As of this writing, the F8 Pro campaign on Indiegogo has 25 days to raise $10,000, though it’s a Flexible Goal, meaning the team gets to keep whatever money is raised regardless of reaching the milestone. Early backers can snag one of these for 22 percent off, which knocks down the price from $45 to $35 — perks with larger orders will receive a higher discount. Backers will also receive finger sleeves, or Talons, that, I guess, help with gaming on a touchscreen in some way. Currently, delivery is planned for late August.
Not cool, bro — Mobile gaming has spawned a whole sub-industry of gaming phones, controllers, and other peripherals, especially abroad where mobile gaming is far cheaper than purchasing a console or gaming PC. GameSir is one of those companies capitalizing on mobile gaming, recently making a Bluetooth controller that we enjoyed. But I’m skeptical about the F8 Pro mostly because there is not a single benchmark or statistic on the project page that points to real-world performance.
I get the cooling tech works differently from other phone fans, but, when we’re talking about measurable data such as SoC temperature and clock speeds, the least GameSir can do is provide some benchmarks. It’s not hard to download 3DMark or Geekbench to test the cooler and, while phones and benchmark conditions may vary, it’s a red flag the company conveniently didn’t include any. A performance graph including the flagship Samsung, Google, OnePlus, and Apple phones would have provided some reassurance that there’s a measurable cooling improvement with the F8 Pro Snowgon.

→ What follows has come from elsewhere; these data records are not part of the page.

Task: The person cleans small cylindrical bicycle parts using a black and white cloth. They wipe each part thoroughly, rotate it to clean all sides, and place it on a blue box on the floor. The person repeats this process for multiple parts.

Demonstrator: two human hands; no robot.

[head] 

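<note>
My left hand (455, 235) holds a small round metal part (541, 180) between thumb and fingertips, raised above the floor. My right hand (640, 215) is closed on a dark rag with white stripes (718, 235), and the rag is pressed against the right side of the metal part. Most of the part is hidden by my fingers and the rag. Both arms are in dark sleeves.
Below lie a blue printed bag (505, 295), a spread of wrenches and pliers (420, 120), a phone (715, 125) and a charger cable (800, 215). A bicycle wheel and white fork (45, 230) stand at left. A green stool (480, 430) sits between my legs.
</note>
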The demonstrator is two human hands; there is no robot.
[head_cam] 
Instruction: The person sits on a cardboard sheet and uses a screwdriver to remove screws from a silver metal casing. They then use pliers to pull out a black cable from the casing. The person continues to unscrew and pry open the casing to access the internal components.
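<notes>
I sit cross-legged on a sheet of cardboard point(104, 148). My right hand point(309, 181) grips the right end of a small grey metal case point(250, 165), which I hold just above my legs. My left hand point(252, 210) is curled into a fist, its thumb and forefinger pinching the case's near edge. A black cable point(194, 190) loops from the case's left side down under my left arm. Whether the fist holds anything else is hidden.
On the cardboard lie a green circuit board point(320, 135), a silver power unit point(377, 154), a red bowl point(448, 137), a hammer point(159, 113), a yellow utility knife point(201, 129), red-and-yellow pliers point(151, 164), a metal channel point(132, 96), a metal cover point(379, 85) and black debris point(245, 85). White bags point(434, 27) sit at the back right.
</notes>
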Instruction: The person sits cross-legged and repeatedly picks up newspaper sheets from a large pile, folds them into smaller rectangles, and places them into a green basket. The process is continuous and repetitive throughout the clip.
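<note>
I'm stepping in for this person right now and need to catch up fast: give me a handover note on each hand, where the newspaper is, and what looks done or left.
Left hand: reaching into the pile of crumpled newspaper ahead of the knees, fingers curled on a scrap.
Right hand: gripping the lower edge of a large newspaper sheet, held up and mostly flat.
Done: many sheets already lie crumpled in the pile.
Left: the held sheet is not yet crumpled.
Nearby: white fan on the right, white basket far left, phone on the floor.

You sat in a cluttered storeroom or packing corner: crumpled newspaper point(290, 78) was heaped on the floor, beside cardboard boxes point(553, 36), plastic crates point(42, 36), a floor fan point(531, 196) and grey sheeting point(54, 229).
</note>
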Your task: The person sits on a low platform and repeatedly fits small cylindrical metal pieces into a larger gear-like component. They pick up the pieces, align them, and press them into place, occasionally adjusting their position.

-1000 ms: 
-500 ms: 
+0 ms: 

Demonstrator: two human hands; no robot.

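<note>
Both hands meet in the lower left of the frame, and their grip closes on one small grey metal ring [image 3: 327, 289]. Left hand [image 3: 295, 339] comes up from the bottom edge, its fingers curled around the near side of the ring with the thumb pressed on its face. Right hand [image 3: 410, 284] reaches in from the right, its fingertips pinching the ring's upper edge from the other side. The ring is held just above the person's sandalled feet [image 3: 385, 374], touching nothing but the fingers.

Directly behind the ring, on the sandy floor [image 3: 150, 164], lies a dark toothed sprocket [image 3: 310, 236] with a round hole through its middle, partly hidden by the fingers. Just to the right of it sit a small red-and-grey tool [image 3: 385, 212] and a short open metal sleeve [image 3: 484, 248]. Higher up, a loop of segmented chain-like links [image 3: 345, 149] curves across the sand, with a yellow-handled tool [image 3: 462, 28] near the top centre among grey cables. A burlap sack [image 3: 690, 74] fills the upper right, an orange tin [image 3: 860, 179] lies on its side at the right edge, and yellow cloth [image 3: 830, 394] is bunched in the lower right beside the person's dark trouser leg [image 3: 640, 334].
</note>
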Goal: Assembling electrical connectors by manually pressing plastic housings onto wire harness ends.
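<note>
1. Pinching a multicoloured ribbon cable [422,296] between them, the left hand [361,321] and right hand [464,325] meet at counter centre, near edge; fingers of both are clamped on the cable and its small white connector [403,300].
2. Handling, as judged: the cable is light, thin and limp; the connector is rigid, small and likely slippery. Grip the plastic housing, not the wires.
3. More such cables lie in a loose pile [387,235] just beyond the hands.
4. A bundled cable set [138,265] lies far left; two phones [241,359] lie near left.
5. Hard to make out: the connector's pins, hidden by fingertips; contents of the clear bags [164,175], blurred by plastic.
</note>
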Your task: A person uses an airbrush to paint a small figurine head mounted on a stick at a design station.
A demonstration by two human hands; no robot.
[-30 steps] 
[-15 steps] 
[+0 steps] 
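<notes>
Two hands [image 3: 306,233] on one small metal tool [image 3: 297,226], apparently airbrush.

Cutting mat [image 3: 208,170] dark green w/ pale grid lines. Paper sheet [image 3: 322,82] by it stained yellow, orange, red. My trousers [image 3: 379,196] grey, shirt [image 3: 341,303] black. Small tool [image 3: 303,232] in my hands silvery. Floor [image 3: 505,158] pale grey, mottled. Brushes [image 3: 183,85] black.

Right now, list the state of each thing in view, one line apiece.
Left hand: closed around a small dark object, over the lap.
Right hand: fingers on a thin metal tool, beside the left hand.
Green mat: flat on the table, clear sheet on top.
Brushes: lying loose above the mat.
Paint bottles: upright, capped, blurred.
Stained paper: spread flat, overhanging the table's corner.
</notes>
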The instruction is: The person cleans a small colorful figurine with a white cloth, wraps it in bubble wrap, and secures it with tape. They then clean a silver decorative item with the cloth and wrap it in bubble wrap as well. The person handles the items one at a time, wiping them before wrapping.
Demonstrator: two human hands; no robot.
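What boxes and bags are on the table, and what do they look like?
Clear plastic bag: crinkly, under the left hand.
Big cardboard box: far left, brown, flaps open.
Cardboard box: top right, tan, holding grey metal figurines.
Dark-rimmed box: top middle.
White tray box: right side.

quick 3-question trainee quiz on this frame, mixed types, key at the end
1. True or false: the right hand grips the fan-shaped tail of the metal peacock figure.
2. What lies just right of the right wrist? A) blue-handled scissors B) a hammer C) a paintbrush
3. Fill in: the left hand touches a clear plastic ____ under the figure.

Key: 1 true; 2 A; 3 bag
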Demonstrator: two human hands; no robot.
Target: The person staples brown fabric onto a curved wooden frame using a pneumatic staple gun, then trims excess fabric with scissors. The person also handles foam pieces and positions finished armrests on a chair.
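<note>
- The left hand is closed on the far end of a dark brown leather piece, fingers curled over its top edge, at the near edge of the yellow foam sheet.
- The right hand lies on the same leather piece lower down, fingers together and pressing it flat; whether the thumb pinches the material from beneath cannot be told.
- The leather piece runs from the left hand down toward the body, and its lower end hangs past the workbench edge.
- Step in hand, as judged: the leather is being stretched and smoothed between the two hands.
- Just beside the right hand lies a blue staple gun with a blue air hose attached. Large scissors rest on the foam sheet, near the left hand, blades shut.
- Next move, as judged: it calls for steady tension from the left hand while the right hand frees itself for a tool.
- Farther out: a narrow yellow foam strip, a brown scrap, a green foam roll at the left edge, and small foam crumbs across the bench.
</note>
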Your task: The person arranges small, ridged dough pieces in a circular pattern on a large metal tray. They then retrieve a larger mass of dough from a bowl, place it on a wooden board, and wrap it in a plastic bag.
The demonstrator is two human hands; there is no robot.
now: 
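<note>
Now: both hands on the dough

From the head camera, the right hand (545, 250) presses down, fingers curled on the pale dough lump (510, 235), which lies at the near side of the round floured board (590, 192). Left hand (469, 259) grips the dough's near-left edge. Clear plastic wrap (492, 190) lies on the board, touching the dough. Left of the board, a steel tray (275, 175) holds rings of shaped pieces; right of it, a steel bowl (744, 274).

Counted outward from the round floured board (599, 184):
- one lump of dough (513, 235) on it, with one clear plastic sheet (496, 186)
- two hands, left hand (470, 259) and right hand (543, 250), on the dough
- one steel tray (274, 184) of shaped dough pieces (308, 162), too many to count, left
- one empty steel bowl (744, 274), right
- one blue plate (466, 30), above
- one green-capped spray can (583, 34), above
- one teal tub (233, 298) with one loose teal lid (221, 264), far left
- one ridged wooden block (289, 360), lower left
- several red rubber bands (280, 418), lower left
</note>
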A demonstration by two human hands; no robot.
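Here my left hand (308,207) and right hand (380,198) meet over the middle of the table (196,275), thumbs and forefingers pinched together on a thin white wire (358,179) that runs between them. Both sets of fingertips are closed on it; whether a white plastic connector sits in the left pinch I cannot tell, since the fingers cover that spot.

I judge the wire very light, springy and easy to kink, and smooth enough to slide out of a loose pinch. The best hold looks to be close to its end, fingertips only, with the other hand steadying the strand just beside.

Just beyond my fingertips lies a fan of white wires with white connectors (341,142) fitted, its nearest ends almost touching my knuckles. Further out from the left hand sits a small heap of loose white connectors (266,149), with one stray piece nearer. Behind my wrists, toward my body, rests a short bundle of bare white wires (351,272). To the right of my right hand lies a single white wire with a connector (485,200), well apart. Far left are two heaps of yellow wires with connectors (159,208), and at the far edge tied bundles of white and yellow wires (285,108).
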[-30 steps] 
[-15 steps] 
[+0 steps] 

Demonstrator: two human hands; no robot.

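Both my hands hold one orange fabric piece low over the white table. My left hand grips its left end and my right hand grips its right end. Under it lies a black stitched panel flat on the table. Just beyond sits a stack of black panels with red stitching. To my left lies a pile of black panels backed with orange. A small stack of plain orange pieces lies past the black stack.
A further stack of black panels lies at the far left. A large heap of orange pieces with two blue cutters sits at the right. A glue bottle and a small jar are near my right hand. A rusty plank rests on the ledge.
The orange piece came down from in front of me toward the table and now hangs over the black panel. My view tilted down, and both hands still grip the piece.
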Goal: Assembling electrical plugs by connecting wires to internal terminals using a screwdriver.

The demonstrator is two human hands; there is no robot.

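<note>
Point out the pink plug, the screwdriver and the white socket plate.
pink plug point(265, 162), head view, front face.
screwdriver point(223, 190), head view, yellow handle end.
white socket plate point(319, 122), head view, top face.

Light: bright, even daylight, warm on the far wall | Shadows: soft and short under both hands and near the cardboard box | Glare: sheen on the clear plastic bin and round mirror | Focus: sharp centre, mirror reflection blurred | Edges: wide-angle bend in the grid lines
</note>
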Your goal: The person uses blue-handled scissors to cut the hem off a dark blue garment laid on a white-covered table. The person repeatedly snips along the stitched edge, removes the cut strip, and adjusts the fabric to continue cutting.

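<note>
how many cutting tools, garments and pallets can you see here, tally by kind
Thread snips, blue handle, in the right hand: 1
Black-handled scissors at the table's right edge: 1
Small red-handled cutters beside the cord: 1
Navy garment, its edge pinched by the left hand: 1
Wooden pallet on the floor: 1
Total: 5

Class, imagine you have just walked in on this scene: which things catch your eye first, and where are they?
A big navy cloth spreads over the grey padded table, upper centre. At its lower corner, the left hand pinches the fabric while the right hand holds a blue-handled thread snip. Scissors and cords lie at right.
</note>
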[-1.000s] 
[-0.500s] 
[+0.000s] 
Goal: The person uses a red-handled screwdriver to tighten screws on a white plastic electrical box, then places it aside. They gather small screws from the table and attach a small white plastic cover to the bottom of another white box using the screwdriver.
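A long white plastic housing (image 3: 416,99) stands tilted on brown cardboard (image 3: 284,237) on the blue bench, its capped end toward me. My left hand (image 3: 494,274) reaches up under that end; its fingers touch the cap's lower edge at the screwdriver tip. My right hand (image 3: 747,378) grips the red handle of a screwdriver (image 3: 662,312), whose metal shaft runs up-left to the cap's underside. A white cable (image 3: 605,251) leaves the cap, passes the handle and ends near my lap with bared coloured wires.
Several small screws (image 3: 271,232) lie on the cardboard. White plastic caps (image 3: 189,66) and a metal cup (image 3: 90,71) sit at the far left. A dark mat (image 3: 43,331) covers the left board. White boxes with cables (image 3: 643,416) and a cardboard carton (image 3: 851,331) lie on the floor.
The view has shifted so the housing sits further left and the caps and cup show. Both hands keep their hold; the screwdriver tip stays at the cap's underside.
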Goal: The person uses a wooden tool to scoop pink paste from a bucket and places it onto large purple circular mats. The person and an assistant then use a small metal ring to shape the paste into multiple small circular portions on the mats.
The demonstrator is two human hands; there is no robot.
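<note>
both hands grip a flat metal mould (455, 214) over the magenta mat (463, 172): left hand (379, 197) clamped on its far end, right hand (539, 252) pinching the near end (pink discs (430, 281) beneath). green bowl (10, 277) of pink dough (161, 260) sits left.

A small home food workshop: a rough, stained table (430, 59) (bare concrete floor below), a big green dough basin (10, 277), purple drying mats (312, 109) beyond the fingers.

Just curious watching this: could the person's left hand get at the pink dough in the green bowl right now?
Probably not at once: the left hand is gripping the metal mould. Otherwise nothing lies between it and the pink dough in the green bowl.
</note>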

There isn’t even any mention as to how this product stacks up against cheap phone coolers on Amazon, which is maybe one of those low-hanging marketing strategies GameSir could have done to make its product look better. A comparison with the AeroActive Cooler 5 would have been another great selling point, too, since that’s a $70 product that reviewers thought was okay at best and stupid at worst.
Blowing smoke — The grip looks fine and should help with comfort; it’s great that you don’t need an app to get it working on Android or iOS phones. The flip side of not having an app is there is no way to manage the fan speed and noise, nor is there a way to customize the RGB lighting or turn it off. At least the device has its own battery that doesn’t drain the phone, but the campaign doesn’t mention battery life or if there is a battery indicator.
With only marketing to go by at this point, it’s too early to reach a final verdict, however. It’s possible the F8 Pro is a rare gem and the cooler really works. Testing it is the only way to find out. Still, a lack of benchmarks is definitely suspicious. If you want to check it out for yourself, there are still 25 days left to back the project, but like all crowdfunding, you do so at your own risk.